Last modified: 2010-05-15 16:03:20 UTC
Created attachment 5161 [details] bad search results - Note: text content of image is (c) 2008 ontolawgy LLC because it is comes from a for-profit custom-designed wiki. I am building a wiki where some page titles share some of the first few words with other page titles. It seems that there may be an issue with search terms being dropped from the index when page titles start with two or more of the same words For example: "Reasonably available control technology" is the title of one page, and "Reasonably available control measures" is the title of another page. All pages are in the "Main" namespace, which is being searched by default.

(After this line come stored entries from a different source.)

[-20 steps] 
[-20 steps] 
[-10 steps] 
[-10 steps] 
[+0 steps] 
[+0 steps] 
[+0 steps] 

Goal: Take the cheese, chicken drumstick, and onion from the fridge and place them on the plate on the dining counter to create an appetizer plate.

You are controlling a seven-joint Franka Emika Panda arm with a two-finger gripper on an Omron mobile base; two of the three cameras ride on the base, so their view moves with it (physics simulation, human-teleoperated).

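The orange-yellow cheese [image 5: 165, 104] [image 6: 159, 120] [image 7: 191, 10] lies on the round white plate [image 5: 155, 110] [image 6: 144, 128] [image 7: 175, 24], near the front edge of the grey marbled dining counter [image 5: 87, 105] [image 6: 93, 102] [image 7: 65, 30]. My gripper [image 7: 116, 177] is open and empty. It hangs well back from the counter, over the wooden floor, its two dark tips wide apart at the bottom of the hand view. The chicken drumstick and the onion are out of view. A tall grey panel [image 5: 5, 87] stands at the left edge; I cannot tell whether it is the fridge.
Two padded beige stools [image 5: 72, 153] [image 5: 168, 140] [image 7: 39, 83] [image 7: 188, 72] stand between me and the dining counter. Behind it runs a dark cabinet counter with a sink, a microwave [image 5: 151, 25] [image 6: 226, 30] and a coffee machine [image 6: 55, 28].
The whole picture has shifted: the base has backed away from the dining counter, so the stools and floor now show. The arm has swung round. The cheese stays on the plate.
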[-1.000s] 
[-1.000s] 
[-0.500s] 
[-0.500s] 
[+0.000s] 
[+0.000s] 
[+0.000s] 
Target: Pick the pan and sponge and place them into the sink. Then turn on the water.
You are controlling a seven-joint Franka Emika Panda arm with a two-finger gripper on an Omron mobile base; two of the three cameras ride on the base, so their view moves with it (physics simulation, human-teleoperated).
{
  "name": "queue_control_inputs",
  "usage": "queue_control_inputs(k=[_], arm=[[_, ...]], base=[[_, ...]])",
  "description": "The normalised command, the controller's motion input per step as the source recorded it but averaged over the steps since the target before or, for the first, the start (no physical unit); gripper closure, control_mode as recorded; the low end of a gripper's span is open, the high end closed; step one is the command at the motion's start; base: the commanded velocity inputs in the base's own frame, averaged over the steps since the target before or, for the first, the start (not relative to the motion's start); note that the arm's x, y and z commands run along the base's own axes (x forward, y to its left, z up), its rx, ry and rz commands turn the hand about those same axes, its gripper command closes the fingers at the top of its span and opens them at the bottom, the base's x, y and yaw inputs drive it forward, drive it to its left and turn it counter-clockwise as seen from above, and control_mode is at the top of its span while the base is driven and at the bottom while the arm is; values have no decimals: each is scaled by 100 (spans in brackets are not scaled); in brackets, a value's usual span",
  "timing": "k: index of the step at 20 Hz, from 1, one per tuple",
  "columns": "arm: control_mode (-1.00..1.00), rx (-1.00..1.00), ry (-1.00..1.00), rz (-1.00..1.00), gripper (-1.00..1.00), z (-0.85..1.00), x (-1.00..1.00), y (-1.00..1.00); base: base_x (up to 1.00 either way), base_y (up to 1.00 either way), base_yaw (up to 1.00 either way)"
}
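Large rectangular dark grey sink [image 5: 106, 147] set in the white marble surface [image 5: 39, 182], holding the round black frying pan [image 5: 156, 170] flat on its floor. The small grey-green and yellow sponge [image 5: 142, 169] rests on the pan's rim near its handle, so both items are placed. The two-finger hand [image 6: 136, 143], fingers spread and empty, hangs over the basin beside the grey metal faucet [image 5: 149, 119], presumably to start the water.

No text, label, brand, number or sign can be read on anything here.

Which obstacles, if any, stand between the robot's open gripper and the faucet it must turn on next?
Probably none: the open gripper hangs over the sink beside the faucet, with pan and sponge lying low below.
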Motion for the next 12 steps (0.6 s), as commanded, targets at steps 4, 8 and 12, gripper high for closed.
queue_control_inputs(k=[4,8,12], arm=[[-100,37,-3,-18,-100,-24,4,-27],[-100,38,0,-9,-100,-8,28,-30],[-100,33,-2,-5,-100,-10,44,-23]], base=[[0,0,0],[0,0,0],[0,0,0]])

Searches for "Reasonably", "Available", or "reasonably available" come up COMPLETELY blank (0 hits), however, searches for "control" or "reasonably available control" bring up both pages, as well as all the other pages that mention those pages. The results are the same whether or not I include quotes in the query. A search for "reasonab*" turns up the all relevant pages (i.e., those including the terms "reasonable", "reasonably", etc.) EXCEPT for the pages with "reasonably" in their titles. This seems very strange to me.... There are pages that share only the first word, in this case "national". Those pages are titled "National primary ambient air quality standard" and "National secondary ambient air quality standard". Searches for "national" turn up all the relevant pages. I have rebuilt the text index (rebuildtextindex.php) and rebuilt the search index (updateSearchIndex.php), run the update script (update.php), etc., with no change in results. This is a fresh wiki on 1.13.0rc1 (that is, built entirely using 1.13.0rc1) using Semantic MediaWiki 1.2 (which appears to break the "refreshLinks.php script, but that is an issue for SMW and should not affect searching...). Any help/suggestions would be most welcome.
Note - just upgraded to rc2; bug persists in 1.13.0rc2.
Ah, MySQL's fulltext stopword list strikes again! http://dev.mysql.com/doc/refman/5.0/en/fulltext-stopwords.html "reasonably" and "available" are on the list and will thus be ignored in the fulltext index used for searching. You can override the default stopword list in reasonably current versions of MySQL; see http://dev.mysql.com/doc/refman/5.0/en/fulltext-fine-tuning.html
Thanks - that's frustrating. If I can get lucene running on the server that seems to be a viable option, but I doubt my host would allow that. 1.13.0 seems to at least offer the "pages starting with" and "pages linking to" options that seem pretty helpful...
Can this bug be closed or is there some actions that should be done?